While working on the second draft of my dialogue Letters on Epicurus, I've been thinking about the Epicurean analysis of where human beings go astray in the pursuit of happiness. According to Epicurus, a "vice" or "sin" is a pattern of thought and behavior that is driven by a specific fear and that leads to an unnatural or unnecessary desire, thus taking you off the path to happiness.
Consider the following examples:
- The fear of oblivion leads to the desire for immortality. Yet the ideal (what is natural and necessary) is not to live forever, but to face death without fear and to enjoy the span of your life on earth.
- The fear of weakness leads to the desire for power. Yet the ideal is not to hold power over other people, but to be strong and efficacious enough to meet your own needs.
- The fear of poverty leads to the desire for great wealth. Yet the ideal is not to be rich, but to have enough material goods to meet your true and natural needs for food, shelter, clothing, companionship, etc.
- The fear of obscurity leads to the desire for fame. Yet the ideal is not being renowned to all the world, but being connected to the people who truly matter to you.
- The fear of being disliked leads to the desire for honor. Yet the ideal is not to be the recipient of great public esteem, but to have self-respect and to be respected by those you know and admire.
- The fear of being bored or ordinary leads to a desire for luxury (fancy things, exciting experiences, and such). Yet the ideal is not continuous stimulation but active engagement with the world around you.
- The fear of being considered inferior leads to envy -- the desire that others lose what they have. Yet the ideal is not tearing others down, but accepting and improving yourself.
- The fear of being disappointed leads to anger -- the desire that other people act as you want them to.
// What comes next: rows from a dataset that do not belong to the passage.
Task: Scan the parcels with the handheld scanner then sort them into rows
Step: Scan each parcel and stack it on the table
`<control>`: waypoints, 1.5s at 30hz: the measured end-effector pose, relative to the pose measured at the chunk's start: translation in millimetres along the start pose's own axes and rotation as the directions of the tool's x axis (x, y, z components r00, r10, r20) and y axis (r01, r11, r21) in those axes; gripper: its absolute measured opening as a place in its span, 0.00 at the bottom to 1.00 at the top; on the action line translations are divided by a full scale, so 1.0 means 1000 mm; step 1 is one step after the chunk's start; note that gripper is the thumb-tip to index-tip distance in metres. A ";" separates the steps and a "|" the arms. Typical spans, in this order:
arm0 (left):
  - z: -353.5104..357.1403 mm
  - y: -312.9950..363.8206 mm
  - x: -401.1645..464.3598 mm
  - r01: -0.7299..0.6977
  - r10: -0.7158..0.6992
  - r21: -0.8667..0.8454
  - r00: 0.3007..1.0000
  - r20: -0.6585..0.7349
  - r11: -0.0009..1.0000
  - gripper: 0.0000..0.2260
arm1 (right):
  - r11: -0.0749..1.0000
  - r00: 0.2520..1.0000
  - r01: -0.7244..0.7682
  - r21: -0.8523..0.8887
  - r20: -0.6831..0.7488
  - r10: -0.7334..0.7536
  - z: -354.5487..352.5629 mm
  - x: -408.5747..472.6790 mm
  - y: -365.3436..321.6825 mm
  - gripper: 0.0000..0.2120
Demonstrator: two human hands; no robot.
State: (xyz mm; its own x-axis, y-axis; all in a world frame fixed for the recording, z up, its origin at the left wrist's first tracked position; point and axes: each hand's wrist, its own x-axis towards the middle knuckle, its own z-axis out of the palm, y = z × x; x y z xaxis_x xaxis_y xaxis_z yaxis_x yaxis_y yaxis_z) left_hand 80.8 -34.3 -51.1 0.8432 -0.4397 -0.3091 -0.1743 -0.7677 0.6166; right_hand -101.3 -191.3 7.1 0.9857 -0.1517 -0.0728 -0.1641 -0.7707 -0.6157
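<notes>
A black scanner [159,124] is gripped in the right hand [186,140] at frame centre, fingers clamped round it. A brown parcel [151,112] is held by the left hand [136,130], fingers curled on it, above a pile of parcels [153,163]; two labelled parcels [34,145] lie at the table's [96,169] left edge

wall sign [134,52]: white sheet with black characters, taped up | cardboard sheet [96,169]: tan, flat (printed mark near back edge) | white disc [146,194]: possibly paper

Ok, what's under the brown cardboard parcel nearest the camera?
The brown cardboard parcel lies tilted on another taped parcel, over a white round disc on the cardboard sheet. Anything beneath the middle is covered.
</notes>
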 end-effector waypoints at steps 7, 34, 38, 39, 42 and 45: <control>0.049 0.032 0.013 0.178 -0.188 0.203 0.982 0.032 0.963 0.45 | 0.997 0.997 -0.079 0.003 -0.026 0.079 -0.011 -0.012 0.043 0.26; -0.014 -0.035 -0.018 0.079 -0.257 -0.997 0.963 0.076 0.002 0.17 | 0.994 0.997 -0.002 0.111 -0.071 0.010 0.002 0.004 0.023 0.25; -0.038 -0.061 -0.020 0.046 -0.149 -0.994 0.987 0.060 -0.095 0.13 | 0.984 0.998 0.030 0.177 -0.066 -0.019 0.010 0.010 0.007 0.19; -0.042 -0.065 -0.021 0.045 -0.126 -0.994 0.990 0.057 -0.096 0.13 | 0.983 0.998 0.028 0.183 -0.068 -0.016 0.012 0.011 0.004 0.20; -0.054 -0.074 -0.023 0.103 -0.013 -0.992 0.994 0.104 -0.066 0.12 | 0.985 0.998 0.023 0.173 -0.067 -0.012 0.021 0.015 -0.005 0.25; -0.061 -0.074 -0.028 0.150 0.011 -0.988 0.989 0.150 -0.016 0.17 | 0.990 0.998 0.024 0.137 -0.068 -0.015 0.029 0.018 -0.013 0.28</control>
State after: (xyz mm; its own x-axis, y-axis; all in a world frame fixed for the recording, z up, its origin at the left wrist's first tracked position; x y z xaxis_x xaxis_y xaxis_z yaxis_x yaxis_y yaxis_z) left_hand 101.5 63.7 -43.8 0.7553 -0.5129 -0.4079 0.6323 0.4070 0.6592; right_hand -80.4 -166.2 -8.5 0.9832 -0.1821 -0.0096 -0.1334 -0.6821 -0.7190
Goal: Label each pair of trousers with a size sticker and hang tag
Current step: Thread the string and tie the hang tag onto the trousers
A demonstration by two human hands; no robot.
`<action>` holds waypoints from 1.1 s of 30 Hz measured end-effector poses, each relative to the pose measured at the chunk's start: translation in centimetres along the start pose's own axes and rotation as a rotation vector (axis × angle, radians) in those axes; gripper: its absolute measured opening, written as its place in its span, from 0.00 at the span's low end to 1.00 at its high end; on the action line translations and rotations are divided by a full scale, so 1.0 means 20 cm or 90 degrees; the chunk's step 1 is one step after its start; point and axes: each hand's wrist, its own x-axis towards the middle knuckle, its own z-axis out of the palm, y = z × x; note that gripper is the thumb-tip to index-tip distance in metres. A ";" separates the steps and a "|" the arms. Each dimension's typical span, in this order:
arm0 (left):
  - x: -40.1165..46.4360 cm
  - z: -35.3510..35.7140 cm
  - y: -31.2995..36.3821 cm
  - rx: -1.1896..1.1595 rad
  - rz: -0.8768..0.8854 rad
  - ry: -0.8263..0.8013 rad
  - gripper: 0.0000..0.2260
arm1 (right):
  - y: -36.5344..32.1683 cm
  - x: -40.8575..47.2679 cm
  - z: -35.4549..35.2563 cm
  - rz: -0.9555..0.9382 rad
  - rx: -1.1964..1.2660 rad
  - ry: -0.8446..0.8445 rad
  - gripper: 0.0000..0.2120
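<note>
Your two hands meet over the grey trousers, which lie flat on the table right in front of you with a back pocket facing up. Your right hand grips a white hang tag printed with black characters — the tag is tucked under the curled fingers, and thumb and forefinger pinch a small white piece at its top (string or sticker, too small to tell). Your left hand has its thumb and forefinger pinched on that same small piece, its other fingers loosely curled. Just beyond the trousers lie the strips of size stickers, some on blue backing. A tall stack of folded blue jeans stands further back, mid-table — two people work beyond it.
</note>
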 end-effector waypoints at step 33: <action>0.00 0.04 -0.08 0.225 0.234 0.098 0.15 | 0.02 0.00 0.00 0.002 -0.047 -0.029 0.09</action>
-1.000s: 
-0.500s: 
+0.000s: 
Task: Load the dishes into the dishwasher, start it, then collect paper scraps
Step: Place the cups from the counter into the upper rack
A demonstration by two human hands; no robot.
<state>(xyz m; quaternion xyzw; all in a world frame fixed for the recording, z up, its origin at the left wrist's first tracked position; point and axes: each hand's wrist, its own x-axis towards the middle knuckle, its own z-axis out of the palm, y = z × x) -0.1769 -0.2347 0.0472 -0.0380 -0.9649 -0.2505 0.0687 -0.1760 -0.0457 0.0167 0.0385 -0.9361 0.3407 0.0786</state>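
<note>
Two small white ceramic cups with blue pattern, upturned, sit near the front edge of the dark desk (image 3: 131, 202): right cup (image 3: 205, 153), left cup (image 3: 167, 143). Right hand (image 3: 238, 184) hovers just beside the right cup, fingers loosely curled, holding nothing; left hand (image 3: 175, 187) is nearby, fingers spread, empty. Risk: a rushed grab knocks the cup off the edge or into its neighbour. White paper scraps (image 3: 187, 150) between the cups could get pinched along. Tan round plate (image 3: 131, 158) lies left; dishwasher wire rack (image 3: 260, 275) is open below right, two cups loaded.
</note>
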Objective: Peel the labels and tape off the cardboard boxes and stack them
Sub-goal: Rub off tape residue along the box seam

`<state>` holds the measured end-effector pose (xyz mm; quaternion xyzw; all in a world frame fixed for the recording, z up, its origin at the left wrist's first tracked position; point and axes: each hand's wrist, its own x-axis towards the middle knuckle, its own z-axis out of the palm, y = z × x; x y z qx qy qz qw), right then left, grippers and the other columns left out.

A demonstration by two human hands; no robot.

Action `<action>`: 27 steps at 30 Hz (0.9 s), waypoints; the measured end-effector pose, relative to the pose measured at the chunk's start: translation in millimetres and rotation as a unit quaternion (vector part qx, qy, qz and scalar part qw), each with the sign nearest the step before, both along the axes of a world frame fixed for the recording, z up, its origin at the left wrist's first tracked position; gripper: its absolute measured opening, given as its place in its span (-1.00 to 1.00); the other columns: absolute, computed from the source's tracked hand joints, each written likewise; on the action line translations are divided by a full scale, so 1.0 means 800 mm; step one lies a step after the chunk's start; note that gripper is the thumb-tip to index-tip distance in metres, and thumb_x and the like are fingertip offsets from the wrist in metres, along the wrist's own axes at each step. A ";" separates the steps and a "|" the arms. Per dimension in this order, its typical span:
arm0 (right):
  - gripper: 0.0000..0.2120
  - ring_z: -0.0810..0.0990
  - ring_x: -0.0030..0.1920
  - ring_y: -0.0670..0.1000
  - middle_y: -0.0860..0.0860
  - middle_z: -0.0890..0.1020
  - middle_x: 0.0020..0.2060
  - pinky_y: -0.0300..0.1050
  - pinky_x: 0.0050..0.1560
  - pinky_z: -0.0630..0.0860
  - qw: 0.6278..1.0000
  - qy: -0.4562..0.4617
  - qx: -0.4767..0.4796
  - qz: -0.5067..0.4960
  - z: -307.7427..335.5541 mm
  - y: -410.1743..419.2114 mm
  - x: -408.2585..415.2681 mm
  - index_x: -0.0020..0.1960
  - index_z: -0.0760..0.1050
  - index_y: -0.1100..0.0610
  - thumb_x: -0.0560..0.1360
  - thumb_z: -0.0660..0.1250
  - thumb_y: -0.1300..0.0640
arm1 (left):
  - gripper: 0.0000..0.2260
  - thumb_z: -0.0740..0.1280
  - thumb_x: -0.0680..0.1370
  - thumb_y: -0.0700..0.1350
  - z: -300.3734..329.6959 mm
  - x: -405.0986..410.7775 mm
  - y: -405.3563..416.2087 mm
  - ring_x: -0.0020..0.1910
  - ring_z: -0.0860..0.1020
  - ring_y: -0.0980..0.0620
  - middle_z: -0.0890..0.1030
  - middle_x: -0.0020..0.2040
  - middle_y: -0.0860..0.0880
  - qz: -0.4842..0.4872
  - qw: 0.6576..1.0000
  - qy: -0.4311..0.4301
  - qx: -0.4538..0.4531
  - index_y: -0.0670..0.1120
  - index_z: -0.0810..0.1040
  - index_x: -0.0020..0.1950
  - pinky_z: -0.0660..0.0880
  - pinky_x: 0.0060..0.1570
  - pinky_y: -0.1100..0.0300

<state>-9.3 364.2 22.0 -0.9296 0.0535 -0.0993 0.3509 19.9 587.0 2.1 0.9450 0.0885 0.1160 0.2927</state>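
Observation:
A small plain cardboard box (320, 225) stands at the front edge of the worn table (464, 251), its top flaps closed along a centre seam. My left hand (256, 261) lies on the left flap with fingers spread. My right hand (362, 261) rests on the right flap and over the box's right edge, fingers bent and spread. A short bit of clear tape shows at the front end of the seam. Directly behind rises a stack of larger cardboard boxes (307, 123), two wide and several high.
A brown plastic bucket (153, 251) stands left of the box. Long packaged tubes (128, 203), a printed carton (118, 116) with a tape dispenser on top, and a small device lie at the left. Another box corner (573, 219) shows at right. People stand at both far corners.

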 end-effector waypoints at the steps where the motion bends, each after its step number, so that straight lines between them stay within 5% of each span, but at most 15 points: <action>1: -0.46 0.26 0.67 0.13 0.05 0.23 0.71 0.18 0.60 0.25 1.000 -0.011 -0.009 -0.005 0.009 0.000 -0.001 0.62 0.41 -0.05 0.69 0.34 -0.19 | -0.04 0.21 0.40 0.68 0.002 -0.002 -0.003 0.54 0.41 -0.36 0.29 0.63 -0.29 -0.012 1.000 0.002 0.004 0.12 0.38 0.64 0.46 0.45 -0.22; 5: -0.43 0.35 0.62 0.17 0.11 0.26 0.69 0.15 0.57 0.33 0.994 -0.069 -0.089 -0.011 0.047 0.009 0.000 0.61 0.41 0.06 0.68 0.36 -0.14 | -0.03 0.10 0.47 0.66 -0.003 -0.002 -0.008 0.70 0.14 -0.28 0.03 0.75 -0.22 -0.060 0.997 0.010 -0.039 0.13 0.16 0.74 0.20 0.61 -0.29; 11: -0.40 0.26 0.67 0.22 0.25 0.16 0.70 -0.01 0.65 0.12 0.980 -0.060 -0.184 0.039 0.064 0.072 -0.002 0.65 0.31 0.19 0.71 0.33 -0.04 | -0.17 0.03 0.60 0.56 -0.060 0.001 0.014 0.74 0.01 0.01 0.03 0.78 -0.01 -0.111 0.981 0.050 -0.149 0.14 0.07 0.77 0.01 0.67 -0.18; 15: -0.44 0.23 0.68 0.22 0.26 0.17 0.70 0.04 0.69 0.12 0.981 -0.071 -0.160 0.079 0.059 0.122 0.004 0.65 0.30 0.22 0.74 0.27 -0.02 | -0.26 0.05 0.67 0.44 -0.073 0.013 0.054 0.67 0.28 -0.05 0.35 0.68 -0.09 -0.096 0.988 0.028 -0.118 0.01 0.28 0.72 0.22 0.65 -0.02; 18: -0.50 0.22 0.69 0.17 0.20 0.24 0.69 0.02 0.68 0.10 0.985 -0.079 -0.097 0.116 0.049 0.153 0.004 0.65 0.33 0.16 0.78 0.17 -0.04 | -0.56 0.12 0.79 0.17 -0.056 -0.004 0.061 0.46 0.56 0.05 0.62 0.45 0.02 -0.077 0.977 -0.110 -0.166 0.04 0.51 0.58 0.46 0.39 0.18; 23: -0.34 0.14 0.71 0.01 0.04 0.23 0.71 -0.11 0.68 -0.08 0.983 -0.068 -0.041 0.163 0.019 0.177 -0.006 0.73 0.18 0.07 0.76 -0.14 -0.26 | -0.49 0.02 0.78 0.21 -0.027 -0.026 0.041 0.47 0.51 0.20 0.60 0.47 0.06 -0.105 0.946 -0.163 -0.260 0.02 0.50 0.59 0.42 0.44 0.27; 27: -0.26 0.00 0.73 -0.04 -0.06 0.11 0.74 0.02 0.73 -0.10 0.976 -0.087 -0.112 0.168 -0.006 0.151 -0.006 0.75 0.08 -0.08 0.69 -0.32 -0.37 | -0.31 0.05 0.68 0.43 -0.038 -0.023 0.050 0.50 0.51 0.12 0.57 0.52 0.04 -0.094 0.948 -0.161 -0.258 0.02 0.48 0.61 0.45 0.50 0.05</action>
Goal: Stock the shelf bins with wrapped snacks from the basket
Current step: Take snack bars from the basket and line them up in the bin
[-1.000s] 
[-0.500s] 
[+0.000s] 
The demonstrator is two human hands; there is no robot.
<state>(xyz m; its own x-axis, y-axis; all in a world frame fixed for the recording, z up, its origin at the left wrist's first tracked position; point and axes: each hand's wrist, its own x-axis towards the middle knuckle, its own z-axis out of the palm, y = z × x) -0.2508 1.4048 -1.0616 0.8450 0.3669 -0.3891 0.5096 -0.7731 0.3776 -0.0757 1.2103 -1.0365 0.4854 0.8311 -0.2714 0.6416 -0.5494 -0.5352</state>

Yet the ideal is not feeling that others must conform to your expectations, but accepting others as they are and maintaining your inner serenity.
- The fear of failure leads to laziness -- the desire to get something for nothing. Yet the ideal is not passivity but active confidence in your abilities and the pursuit of self-improvement.
I'm sure that entire books have been written about envy, anger, and the desire for power, fame, honor, and luxury, but Epicurus was probably the first person to have analyzed these vices in a unified way. I need to ponder this analysis more deeply and then see if I can weave it into the dialogue I'm rewriting.